_Task_
Copy the data exactly. Images are to be left out.

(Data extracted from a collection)
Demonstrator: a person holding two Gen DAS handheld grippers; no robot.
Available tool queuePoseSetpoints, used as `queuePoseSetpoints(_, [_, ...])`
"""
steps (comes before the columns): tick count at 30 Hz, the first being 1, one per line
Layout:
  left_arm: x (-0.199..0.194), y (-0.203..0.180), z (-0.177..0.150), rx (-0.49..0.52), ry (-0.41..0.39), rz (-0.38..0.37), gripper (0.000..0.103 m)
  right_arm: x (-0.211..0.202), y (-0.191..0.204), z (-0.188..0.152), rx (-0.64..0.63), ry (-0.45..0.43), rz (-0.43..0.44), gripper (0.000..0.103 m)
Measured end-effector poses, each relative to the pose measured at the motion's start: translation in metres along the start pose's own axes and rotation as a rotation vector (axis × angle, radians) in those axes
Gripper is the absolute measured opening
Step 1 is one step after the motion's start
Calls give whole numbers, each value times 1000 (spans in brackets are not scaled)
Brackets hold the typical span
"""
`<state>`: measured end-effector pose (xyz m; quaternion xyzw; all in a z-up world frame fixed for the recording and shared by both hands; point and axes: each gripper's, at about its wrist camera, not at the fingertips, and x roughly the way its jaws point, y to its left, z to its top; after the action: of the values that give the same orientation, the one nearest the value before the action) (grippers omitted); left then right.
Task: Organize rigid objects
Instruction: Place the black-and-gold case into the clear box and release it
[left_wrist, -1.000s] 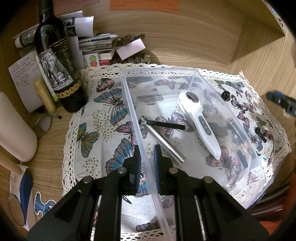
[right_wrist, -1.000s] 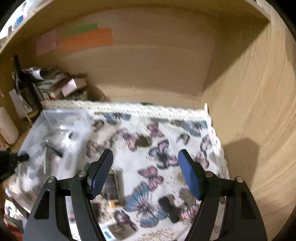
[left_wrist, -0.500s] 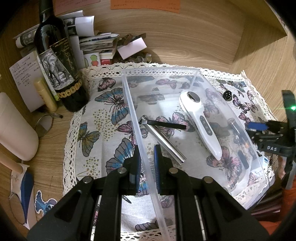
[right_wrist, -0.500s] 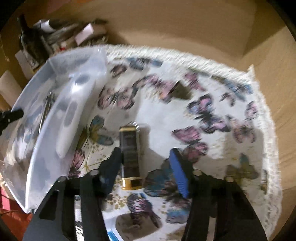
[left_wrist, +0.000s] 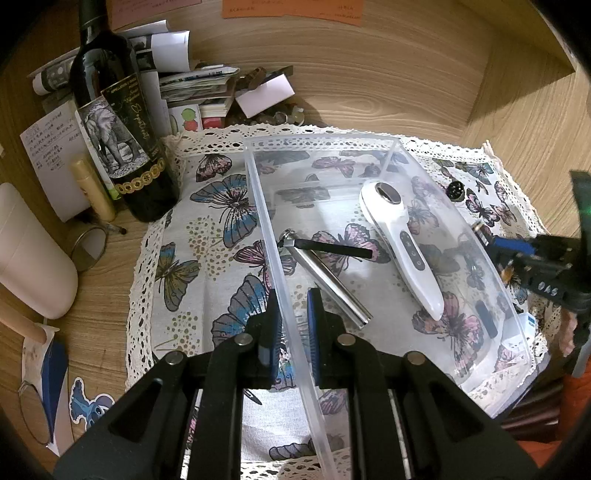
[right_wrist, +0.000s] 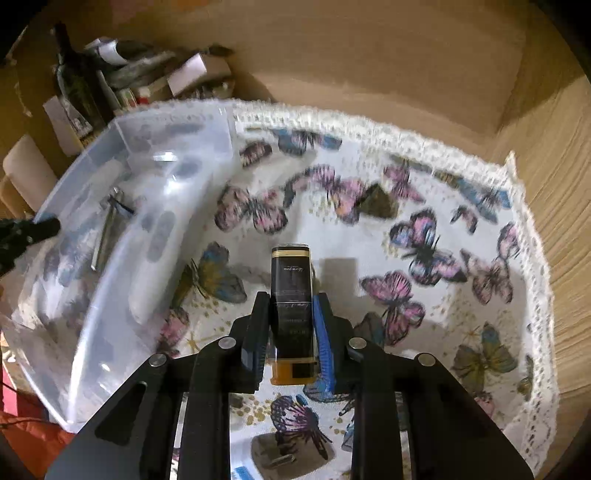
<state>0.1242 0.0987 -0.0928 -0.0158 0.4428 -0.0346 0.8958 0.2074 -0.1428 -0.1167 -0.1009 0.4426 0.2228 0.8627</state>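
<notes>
My right gripper (right_wrist: 288, 325) clamps a black, gold-trimmed rectangular bottle (right_wrist: 291, 295), lifted just above the butterfly-print lace-edged cloth (right_wrist: 424, 236), beside the clear plastic bin (left_wrist: 369, 142). My left gripper (left_wrist: 291, 325) pinches that bin's near wall, one finger each side. Inside lie a white handheld device (left_wrist: 399, 236) and a silver metal rod with a black strap (left_wrist: 325, 280).

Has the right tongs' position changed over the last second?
Yes. The right tongs dropped toward the butterfly cloth and closed on the black-and-gold bottle; a second ago they were open, high above it.
</notes>
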Motion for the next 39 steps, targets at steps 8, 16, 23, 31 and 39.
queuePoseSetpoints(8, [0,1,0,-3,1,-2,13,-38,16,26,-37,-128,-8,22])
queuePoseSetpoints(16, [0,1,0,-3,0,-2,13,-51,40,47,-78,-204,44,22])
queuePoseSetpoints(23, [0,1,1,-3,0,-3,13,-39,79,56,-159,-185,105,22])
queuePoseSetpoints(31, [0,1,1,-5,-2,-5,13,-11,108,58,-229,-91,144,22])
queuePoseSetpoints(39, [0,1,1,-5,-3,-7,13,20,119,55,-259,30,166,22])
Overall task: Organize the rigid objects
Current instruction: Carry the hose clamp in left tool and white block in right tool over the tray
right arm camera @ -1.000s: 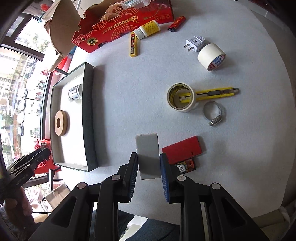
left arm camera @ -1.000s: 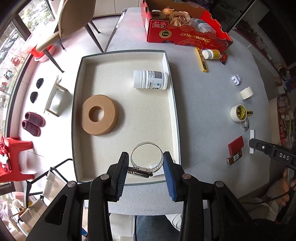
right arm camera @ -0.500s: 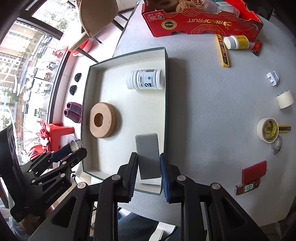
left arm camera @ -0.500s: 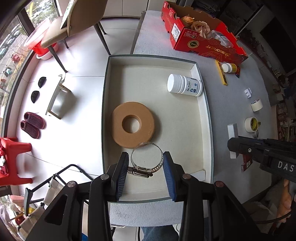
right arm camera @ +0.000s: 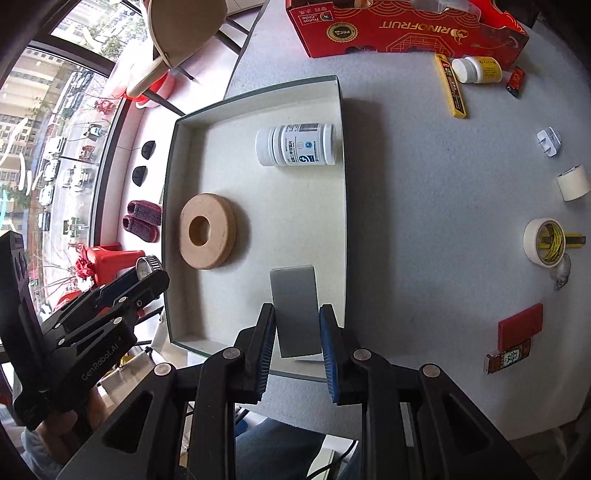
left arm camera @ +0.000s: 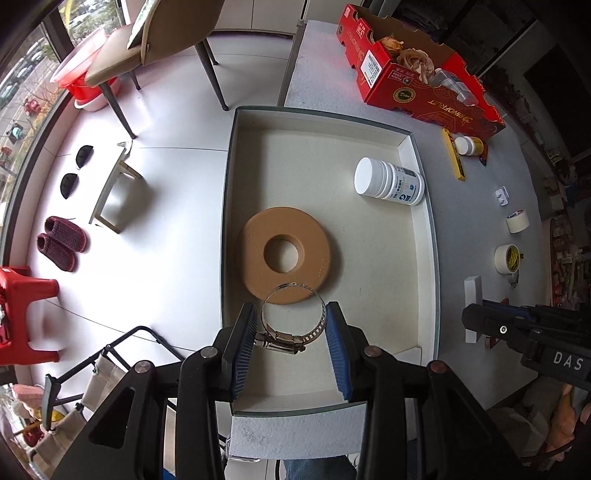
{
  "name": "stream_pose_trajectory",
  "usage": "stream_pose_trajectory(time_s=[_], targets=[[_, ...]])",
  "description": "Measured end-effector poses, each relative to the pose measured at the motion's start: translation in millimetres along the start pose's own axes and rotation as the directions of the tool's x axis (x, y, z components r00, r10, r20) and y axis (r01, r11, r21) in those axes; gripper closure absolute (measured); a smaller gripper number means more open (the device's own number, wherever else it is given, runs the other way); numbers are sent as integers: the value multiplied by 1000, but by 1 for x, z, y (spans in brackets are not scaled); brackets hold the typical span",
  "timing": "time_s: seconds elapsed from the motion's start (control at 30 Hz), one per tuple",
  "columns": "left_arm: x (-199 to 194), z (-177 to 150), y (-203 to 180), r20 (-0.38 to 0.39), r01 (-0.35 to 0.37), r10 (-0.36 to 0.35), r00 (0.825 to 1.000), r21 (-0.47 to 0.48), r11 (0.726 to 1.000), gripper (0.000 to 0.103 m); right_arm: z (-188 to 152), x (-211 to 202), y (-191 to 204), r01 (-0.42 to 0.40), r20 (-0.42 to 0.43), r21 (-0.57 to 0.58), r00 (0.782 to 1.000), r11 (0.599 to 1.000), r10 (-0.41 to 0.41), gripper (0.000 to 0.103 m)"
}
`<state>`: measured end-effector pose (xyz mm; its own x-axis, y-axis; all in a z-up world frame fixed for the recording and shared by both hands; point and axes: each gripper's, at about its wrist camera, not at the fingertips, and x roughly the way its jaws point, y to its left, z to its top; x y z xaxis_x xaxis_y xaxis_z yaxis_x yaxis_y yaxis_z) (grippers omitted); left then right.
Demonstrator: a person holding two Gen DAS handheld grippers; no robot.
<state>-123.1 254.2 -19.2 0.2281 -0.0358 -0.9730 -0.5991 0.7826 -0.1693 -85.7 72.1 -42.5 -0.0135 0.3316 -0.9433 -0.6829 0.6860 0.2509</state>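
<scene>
My left gripper (left arm camera: 290,323) is shut on a metal hose clamp (left arm camera: 291,317) and holds it above the near part of the shallow cream tray (left arm camera: 417,229), just in front of a tan ring (left arm camera: 284,254). A white pill bottle (left arm camera: 388,182) lies in the tray's far right. My right gripper (right arm camera: 297,326) is shut on a flat grey rectangular block (right arm camera: 295,306) held over the tray's (right arm camera: 343,206) near right corner. The ring (right arm camera: 207,230) and bottle (right arm camera: 295,144) also show in the right wrist view, as does the left gripper (right arm camera: 147,267) at the tray's left edge.
On the grey table (right arm camera: 424,206) to the right of the tray lie tape rolls (right arm camera: 545,240), a second hose clamp (right arm camera: 561,273), a red card (right arm camera: 521,325), a yellow knife (right arm camera: 452,86), a small yellow bottle (right arm camera: 476,69) and a plug (right arm camera: 549,140). A red fruit box (right arm camera: 406,26) stands at the back.
Both grippers moved left with their loads. The right gripper carried the grey block from the table to over the tray's near right corner. The left gripper brought the clamp nearer the ring.
</scene>
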Motion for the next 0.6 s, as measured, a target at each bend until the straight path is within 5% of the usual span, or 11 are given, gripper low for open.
stream_pose_trajectory(time_s=[0.6], targets=[[16,55,-18,37,-31,29,999,44,999,62,27,14,19,0,-1,-12,1000,1000,0,78]])
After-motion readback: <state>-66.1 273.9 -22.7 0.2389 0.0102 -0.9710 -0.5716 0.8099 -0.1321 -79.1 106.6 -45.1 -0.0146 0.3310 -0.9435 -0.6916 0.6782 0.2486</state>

_Final answer_
Demonstrator: a person holding two Gen DAS handheld grippers; no robot.
Available tool queuePoseSetpoints, used as `queuePoseSetpoints(_, [_, ...])`
"""
steps (comes before the columns): tick count at 30 Hz, the first being 1, one per line
Layout:
  left_arm: x (-0.199..0.194), y (-0.203..0.180), z (-0.177..0.150), rx (-0.49..0.52), ry (-0.41..0.39), rz (-0.38..0.37), gripper (0.000..0.103 m)
  right_arm: x (-0.211..0.202), y (-0.191..0.204), z (-0.188..0.152), rx (-0.64..0.63), ry (-0.45..0.43), rz (-0.43..0.44), gripper (0.000..0.103 m)
Measured end-effector poses, each relative to the pose measured at the motion's start: translation in metres along the start pose's own axes and rotation as a rotation vector (axis × angle, radians) in those axes
Gripper is the absolute measured opening
Step 1 is one step after the motion's start
Calls give whole numbers, each value times 1000 (spans in brackets are not scaled)
Brackets hold the typical span
"""
`<state>`: measured end-effector pose (xyz m; quaternion xyzw; all in a z-up world frame fixed for the recording and shared by both hands; point and axes: each gripper's, at about its wrist camera, not at the fingertips, and x roughly the way its jaws point, y to its left, z to its top; after the action: of the values that give the same orientation, the one nearest the value before the action) (grippers omitted); left then right.
Task: Organize rigid objects
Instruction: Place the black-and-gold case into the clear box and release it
[left_wrist, -1.000s] 
[right_wrist, -1.000s] 
[left_wrist, -0.500s] 
[right_wrist, -0.500s] 
[left_wrist, +0.000s] 
[right_wrist, +0.000s] 
<state>0.1242 0.0987 -0.0928 -0.0158 0.4428 -0.0346 0.8958 0.2074 -0.1428 -0.1167 -0.1009 0.4426 0.2228 0.8627</state>
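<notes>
My right gripper (right_wrist: 288, 325) clamps a black, gold-trimmed rectangular bottle (right_wrist: 291, 295), lifted just above the butterfly-print lace-edged cloth (right_wrist: 424, 236), beside the clear plastic bin (left_wrist: 369, 142). My left gripper (left_wrist: 291, 325) pinches that bin's near wall, one finger each side. Inside lie a white handheld device (left_wrist: 399, 236) and a silver metal rod with a black strap (left_wrist: 325, 280).

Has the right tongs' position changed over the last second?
Yes. The right tongs dropped toward the butterfly cloth and closed on the black-and-gold bottle; a second ago they were open, high above it.
</notes>
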Motion for the next 39 steps, targets at steps 8, 16, 23, 31 and 39.
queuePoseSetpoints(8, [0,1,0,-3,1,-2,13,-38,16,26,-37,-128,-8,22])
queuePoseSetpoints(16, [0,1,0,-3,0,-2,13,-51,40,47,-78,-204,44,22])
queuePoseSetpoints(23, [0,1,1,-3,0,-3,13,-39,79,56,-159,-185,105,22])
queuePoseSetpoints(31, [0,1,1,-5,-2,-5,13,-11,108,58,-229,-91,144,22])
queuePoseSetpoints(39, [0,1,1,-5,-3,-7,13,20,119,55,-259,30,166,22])
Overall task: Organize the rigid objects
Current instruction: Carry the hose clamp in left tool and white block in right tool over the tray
right arm camera @ -1.000s: 
left arm camera @ -1.000s: 
right arm camera @ -0.500s: 
left arm camera @ -0.500s: 
right arm camera @ +0.000s: 
left arm camera @ +0.000s: 
{
  "name": "stream_pose_trajectory",
  "usage": "stream_pose_trajectory(time_s=[_], targets=[[_, ...]])",
  "description": "Measured end-effector poses, each relative to the pose measured at the motion's start: translation in millimetres along the start pose's own axes and rotation as the directions of the tool's x axis (x, y, z components r00, r10, r20) and y axis (r01, r11, r21) in those axes; gripper closure absolute (measured); a smaller gripper number means more open (the device's own number, wherever else it is given, runs the other way); numbers are sent as integers: the value multiplied by 1000, but by 1 for x, z, y (spans in brackets are not scaled); brackets hold the typical span",
  "timing": "time_s: seconds elapsed from the motion's start (control at 30 Hz), one per tuple",
  "columns": "left_arm: x (-199 to 194), z (-177 to 150), y (-203 to 180), r20 (-0.38 to 0.39), r01 (-0.35 to 0.37), r10 (-0.36 to 0.35), r00 (0.825 to 1.000), r21 (-0.47 to 0.48), r11 (0.726 to 1.000), gripper (0.000 to 0.103 m); right_arm: z (-188 to 152), x (-211 to 202), y (-191 to 204), r01 (-0.42 to 0.40), r20 (-0.42 to 0.43), r21 (-0.57 to 0.58), r00 (0.782 to 1.000), r11 (0.599 to 1.000), r10 (-0.41 to 0.41), gripper (0.000 to 0.103 m)"
}
`<state>`: measured end-effector pose (xyz mm; its own x-axis, y-axis; all in a z-up world frame fixed for the recording and shared by both hands; point and axes: each gripper's, at about its wrist camera, not at the fingertips, and x roughly the way its jaws point, y to its left, z to its top; x y z xaxis_x xaxis_y xaxis_z yaxis_x yaxis_y yaxis_z) (grippers omitted); left then right.
Demonstrator: a person holding two Gen DAS handheld grippers; no robot.
<state>-123.1 254.2 -19.2 0.2281 -0.0358 -0.9730 -0.5991 0.7826 -0.1693 -85.7 72.1 -42.5 -0.0135 0.3316 -0.9433 -0.6829 0.6860 0.2509</state>
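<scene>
My left gripper (left arm camera: 290,323) is shut on a metal hose clamp (left arm camera: 291,317) and holds it above the near part of the shallow cream tray (left arm camera: 417,229), just in front of a tan ring (left arm camera: 284,254). A white pill bottle (left arm camera: 388,182) lies in the tray's far right. My right gripper (right arm camera: 297,326) is shut on a flat grey rectangular block (right arm camera: 295,306) held over the tray's (right arm camera: 343,206) near right corner. The ring (right arm camera: 207,230) and bottle (right arm camera: 295,144) also show in the right wrist view, as does the left gripper (right arm camera: 147,267) at the tray's left edge.
On the grey table (right arm camera: 424,206) to the right of the tray lie tape rolls (right arm camera: 545,240), a second hose clamp (right arm camera: 561,273), a red card (right arm camera: 521,325), a yellow knife (right arm camera: 452,86), a small yellow bottle (right arm camera: 476,69) and a plug (right arm camera: 549,140). A red fruit box (right arm camera: 406,26) stands at the back.
Both grippers moved left with their loads. The right gripper carried the grey block from the table to over the tray's near right corner. The left gripper brought the clamp nearer the ring.
</scene>
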Motion for the next 0.6 s, as measured, a target at each bend until the straight path is within 5% of the usual span, or 11 are given, gripper low for open.
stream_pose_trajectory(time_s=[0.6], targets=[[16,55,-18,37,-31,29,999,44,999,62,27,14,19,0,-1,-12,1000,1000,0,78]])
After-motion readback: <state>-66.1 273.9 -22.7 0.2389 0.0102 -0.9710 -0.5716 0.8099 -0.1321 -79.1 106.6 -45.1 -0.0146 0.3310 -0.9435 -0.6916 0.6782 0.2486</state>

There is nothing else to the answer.